- Further releases of oil from the Strategic Petroleum Reserve could cripple the Biden administration, analysts say.
- The key reserve will reach 346 million barrels after the next release in April.
- “Allowing this withdrawal to take place has put undue strain on U.S. resources and limits our ability to respond to a surge in the oil market.”
Analysts say more releases from the Strategic Petroleum Reserve could cripple the Biden administration’s ability to weather a future oil shock.
President Joe Biden, who has been outspoken about using the SPR to drive down gas prices, unloaded more than 200 million barrels of oil from the reserve last year as the war on the Russia versus Ukraine shook the energy markets. The SPR, the world’s largest emergency oil stockpile, is now at its lowest level since 1983.
It will be mined further in April with a congressional-mandated sale of 26 million barrels, bringing the level to 346 million barrels — nearly half of what it was when Biden took office. While that’s still more than last year’s release, it might actually be less.
The International Energy Agency requires members like the United States to hold a minimum level of collective responses. RBC Capital Markets estimated the US bond to be around 315 million barrels. The minimum may include private sector inventories, but these are considered less reliable than the SPR.
And with the global energy market still uncertain a year after Russia invaded Ukraine, the United States could be vulnerable.
“Allowing this withdrawal to take place has put undue strain on US resources and limits our ability to respond to an oil market spike,” said James West, senior managing director of Evercore ISI.
Russia has signaled that it is not done using energy as a weapon against the West. Earlier this month, oil prices jumped after the The Kremlin has announced that it will reduce its crude production 5% in response to sanctions.
Meanwhile, OPEC does not plan to increase oil supply after cutting production last year. Saudi Arabia’s energy minister said on Tuesday that quotas set in October would remain in place until 2023 and said the threshold for change was high.
In the United States, the additional supply is also limited. Big oil companies have prioritized using their capital to increase shareholder returns rather than pumping more crude. This trend is unlikely to reverse. Last month, Chevron spear a massive $75 billion share buyback program — triple its previous buyout — and increase its quarterly dividend by 6%.
And on the demand side, China is expected to consume more oil as it continues to exit its zero-COVID policies, adding more pressure on supplies and prices.
“Once the US SPR drops to 346 million barrels following said release, there will be very little opportunity for the White House to release other strategic stocks,” said Viktor Katona, senior crude analyst at Kpler.

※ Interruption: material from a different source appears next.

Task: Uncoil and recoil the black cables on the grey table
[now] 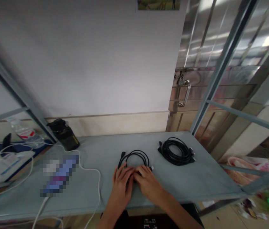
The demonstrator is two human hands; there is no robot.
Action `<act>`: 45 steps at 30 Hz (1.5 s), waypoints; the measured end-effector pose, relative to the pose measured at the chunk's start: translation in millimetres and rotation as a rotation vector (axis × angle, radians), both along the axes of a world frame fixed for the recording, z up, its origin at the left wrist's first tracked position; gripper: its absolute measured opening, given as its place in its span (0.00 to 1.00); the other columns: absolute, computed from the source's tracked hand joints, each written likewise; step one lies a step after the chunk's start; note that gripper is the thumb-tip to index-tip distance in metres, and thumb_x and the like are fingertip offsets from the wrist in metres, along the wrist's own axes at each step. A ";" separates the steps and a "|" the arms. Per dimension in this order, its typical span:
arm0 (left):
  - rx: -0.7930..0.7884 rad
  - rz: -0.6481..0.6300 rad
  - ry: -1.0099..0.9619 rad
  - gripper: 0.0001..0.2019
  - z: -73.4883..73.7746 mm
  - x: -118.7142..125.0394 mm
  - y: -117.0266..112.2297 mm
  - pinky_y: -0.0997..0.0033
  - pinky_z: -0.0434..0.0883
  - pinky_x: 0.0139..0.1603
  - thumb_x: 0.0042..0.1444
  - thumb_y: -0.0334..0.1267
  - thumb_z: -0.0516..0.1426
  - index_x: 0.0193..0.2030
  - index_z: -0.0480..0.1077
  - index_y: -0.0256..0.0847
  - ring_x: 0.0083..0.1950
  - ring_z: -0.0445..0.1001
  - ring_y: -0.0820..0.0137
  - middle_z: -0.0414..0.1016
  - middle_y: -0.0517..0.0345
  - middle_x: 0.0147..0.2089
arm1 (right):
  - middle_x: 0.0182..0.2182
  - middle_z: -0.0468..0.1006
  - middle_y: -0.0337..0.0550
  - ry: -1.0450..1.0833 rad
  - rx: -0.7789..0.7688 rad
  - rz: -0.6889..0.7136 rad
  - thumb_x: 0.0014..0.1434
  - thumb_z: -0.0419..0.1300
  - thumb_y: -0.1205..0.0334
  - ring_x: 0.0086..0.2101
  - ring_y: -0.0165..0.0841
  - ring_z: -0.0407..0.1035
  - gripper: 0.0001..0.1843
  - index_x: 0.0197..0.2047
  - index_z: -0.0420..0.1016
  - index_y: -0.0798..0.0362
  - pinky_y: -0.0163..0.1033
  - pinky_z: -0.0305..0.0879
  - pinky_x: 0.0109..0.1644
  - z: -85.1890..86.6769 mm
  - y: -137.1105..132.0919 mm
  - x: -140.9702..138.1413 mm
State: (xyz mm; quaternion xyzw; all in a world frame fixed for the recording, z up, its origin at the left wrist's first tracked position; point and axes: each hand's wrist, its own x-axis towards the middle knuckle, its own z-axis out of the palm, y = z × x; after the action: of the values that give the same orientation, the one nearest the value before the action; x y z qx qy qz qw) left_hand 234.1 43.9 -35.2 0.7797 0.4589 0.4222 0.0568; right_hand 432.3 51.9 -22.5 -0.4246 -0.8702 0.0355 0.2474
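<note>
A looped black cable (138, 152) lies on the grey tabletop in front of me, with a dark plug at its left side and a light-tipped plug at its right. My left hand (123, 178) is closed over the near left part of the loop. My right hand (147, 181) grips the near right part with curled fingers, and the two hands touch in the middle. The cable portion under my fingers is hidden. To the right rests a coiled bundle of black cables (176, 151) with metal-tipped plugs, apart from my hands.
On the left are a blurred-out phone (61, 175), a white cord (99, 181), a black bottle (65, 135) and a clear plastic bottle (29, 133). Grey metal posts (217, 76) frame the table (196, 187). A wall stands behind; a metal door (196, 92) is at right.
</note>
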 end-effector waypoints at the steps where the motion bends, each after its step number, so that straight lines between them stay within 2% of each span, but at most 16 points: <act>1: -0.022 -0.056 0.035 0.14 1.2 -7.8 3.2 0.33 0.73 0.78 0.76 0.36 0.60 0.63 0.82 0.52 0.71 0.80 0.51 0.87 0.50 0.61 | 0.52 0.82 0.43 0.013 0.007 -0.009 0.75 0.66 0.67 0.53 0.41 0.76 0.09 0.55 0.82 0.47 0.48 0.77 0.61 1.6 0.5 5.3; 3: -0.066 -0.132 0.067 0.12 5.4 -21.8 8.7 0.41 0.80 0.71 0.72 0.42 0.66 0.60 0.83 0.50 0.66 0.83 0.51 0.87 0.49 0.60 | 0.52 0.82 0.42 0.035 0.036 -0.019 0.74 0.70 0.63 0.54 0.41 0.76 0.06 0.53 0.83 0.46 0.50 0.76 0.63 4.5 2.6 21.1; 6: -0.097 -0.163 0.085 0.10 14.2 -34.8 18.0 0.47 0.84 0.63 0.69 0.45 0.70 0.55 0.85 0.52 0.59 0.85 0.54 0.87 0.51 0.55 | 0.57 0.81 0.47 0.009 0.129 -0.053 0.74 0.69 0.64 0.59 0.45 0.74 0.12 0.58 0.82 0.47 0.53 0.76 0.67 6.9 12.1 59.5; 9: -0.136 -0.111 0.090 0.05 19.2 -36.7 32.0 0.48 0.83 0.61 0.72 0.45 0.67 0.48 0.86 0.52 0.54 0.84 0.55 0.85 0.53 0.49 | 0.61 0.80 0.53 -0.022 0.243 -0.194 0.77 0.61 0.64 0.61 0.49 0.73 0.17 0.66 0.78 0.48 0.59 0.74 0.69 7.2 28.5 114.0; 11: -0.145 -0.039 0.079 0.07 18.3 -33.9 41.6 0.46 0.82 0.62 0.73 0.46 0.65 0.48 0.85 0.50 0.54 0.83 0.54 0.84 0.52 0.49 | 0.63 0.79 0.57 -0.014 0.286 -0.322 0.79 0.59 0.57 0.63 0.52 0.72 0.20 0.69 0.76 0.50 0.63 0.73 0.70 5.7 38.9 153.0; 13: -0.112 0.044 0.046 0.09 15.1 -30.1 47.9 0.43 0.81 0.66 0.74 0.47 0.63 0.53 0.83 0.49 0.58 0.81 0.52 0.83 0.50 0.53 | 0.64 0.79 0.60 -0.026 0.296 -0.415 0.79 0.60 0.48 0.64 0.56 0.71 0.24 0.70 0.75 0.52 0.66 0.72 0.69 1.7 45.5 187.1; 16: -0.043 0.148 0.022 0.19 11.1 -26.3 47.4 0.36 0.77 0.72 0.73 0.50 0.63 0.67 0.77 0.49 0.67 0.75 0.49 0.79 0.46 0.65 | 0.58 0.82 0.57 -0.023 0.270 -0.432 0.80 0.57 0.43 0.60 0.54 0.75 0.23 0.60 0.81 0.51 0.63 0.73 0.67 -9.4 47.7 218.6; 19: -0.006 0.209 0.022 0.25 12.7 -26.3 39.4 0.32 0.74 0.74 0.74 0.52 0.62 0.73 0.71 0.50 0.70 0.72 0.46 0.75 0.44 0.69 | 0.52 0.85 0.54 0.028 0.236 -0.401 0.83 0.51 0.44 0.55 0.49 0.79 0.23 0.53 0.83 0.49 0.58 0.75 0.65 -21.7 46.4 227.4; 25: 0.031 0.271 0.014 0.26 20.1 -29.9 33.6 0.32 0.73 0.73 0.76 0.50 0.58 0.76 0.65 0.47 0.71 0.72 0.45 0.73 0.40 0.70 | 0.49 0.86 0.55 0.060 0.242 -0.426 0.85 0.45 0.44 0.51 0.49 0.81 0.26 0.53 0.79 0.50 0.56 0.75 0.60 -33.9 47.8 228.3; 30: 0.058 0.294 0.009 0.27 16.2 -32.6 37.1 0.32 0.73 0.73 0.77 0.50 0.57 0.77 0.63 0.45 0.70 0.72 0.44 0.73 0.38 0.69 | 0.49 0.86 0.56 0.087 0.248 -0.450 0.85 0.44 0.44 0.49 0.49 0.81 0.26 0.53 0.77 0.51 0.56 0.75 0.58 -38.5 47.4 231.5; 34: 0.064 0.293 0.026 0.26 12.7 -32.6 37.8 0.32 0.74 0.71 0.77 0.49 0.57 0.76 0.64 0.44 0.70 0.73 0.44 0.74 0.38 0.68 | 0.46 0.86 0.56 0.130 0.241 -0.460 0.84 0.45 0.43 0.48 0.49 0.82 0.26 0.52 0.77 0.50 0.55 0.76 0.56 -38.0 46.8 231.6; 41: 0.051 0.271 0.028 0.26 13.6 -30.0 35.7 0.34 0.74 0.72 0.77 0.49 0.58 0.76 0.64 0.43 0.70 0.74 0.45 0.75 0.38 0.68 | 0.47 0.87 0.60 0.266 0.198 -0.500 0.82 0.44 0.36 0.47 0.53 0.83 0.30 0.50 0.78 0.48 0.60 0.78 0.56 -33.5 46.4 233.3; 43: 0.040 0.264 0.023 0.26 14.1 -29.7 35.0 0.33 0.74 0.72 0.78 0.49 0.57 0.77 0.64 0.44 0.70 0.73 0.45 0.75 0.39 0.69 | 0.48 0.88 0.61 0.326 0.183 -0.523 0.81 0.44 0.32 0.48 0.55 0.83 0.32 0.51 0.78 0.49 0.61 0.78 0.57 -29.1 48.3 234.2; 45: 0.031 0.257 0.014 0.26 14.2 -29.8 34.6 0.33 0.74 0.72 0.78 0.49 0.57 0.76 0.64 0.44 0.71 0.73 0.45 0.74 0.39 0.69 | 0.43 0.88 0.59 0.389 0.162 -0.555 0.80 0.43 0.31 0.45 0.54 0.84 0.33 0.50 0.77 0.48 0.59 0.79 0.52 -19.1 51.6 235.4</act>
State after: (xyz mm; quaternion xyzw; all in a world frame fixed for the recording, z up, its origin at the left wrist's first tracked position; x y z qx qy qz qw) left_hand 204.4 78.5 -21.0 0.7181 0.5490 0.4275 -0.0129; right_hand 667.7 103.4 -41.6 -0.6093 -0.6582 -0.0220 0.4415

He acknowledged that the United States is less dependent on oil imports, as domestic crude production has soared in recent years, meaning an external shock would hit differently than it did a decade ago, for example. .
At the same time, the SPR is a safety buffer “in case all hell breaks loose,” like a pipeline explosion, Katona added.
“So the 346 million barrels will most likely still be acceptable. It’s just the winding down of options that is somewhat concerning,” he said.